• _What this task involves_: The data that follows is to be given again, exactly as written.

• _Information supplied_:
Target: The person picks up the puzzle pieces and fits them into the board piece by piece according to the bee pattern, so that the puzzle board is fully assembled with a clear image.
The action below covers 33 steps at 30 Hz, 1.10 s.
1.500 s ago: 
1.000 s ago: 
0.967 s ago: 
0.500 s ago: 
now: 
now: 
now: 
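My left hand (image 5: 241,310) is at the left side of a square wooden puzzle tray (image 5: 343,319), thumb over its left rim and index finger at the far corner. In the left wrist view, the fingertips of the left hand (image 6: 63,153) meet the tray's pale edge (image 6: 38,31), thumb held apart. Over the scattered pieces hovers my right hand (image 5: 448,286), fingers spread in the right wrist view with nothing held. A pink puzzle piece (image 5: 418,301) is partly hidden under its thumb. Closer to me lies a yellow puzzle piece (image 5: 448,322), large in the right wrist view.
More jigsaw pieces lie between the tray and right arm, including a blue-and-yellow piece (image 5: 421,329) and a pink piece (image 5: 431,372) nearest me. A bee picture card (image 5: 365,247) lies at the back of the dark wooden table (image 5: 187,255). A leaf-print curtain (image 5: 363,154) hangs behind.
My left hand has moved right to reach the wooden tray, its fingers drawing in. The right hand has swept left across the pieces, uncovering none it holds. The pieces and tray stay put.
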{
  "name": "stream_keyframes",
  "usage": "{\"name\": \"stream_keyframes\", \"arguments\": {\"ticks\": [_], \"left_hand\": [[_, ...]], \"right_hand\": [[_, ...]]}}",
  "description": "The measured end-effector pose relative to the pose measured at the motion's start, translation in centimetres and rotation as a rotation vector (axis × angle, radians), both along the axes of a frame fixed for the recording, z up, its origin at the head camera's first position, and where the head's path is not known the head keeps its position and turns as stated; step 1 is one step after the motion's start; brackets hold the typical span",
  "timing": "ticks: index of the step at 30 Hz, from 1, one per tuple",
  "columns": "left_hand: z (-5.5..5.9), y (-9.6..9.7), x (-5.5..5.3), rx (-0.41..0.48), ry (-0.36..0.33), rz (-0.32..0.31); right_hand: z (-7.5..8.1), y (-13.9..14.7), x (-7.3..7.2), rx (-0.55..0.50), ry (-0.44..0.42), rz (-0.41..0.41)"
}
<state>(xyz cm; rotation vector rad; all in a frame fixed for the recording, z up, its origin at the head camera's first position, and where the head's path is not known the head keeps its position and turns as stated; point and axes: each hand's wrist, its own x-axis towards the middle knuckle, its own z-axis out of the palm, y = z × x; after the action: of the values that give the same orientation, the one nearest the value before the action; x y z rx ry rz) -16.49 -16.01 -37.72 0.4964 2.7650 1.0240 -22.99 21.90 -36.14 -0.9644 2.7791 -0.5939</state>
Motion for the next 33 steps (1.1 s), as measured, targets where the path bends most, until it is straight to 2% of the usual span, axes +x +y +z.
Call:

• _Answer box_:
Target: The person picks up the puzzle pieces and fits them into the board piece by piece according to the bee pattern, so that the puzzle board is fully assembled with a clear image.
The action below covers 33 steps at 30 Hz, 1.10 s.
1.500 s ago: 
1.000 s ago: 
0.967 s ago: 
0.500 s ago: 
now: 
now: 
now: 
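My left hand (image 5: 241,310) is at the left side of a square wooden puzzle tray (image 5: 343,319), thumb over its left rim and index finger at the far corner. In the left wrist view, the fingertips of the left hand (image 6: 63,153) meet the tray's pale edge (image 6: 38,31), thumb held apart. Over the scattered pieces hovers my right hand (image 5: 448,286), fingers spread in the right wrist view with nothing held. A pink puzzle piece (image 5: 418,301) is partly hidden under its thumb. Closer to me lies a yellow puzzle piece (image 5: 448,322), large in the right wrist view.
More jigsaw pieces lie between the tray and right arm, including a blue-and-yellow piece (image 5: 421,329) and a pink piece (image 5: 431,372) nearest me. A bee picture card (image 5: 365,247) lies at the back of the dark wooden table (image 5: 187,255). A leaf-print curtain (image 5: 363,154) hangs behind.
My left hand has moved right to reach the wooden tray, its fingers drawing in. The right hand has swept left across the pieces, uncovering none it holds. The pieces and tray stay put.
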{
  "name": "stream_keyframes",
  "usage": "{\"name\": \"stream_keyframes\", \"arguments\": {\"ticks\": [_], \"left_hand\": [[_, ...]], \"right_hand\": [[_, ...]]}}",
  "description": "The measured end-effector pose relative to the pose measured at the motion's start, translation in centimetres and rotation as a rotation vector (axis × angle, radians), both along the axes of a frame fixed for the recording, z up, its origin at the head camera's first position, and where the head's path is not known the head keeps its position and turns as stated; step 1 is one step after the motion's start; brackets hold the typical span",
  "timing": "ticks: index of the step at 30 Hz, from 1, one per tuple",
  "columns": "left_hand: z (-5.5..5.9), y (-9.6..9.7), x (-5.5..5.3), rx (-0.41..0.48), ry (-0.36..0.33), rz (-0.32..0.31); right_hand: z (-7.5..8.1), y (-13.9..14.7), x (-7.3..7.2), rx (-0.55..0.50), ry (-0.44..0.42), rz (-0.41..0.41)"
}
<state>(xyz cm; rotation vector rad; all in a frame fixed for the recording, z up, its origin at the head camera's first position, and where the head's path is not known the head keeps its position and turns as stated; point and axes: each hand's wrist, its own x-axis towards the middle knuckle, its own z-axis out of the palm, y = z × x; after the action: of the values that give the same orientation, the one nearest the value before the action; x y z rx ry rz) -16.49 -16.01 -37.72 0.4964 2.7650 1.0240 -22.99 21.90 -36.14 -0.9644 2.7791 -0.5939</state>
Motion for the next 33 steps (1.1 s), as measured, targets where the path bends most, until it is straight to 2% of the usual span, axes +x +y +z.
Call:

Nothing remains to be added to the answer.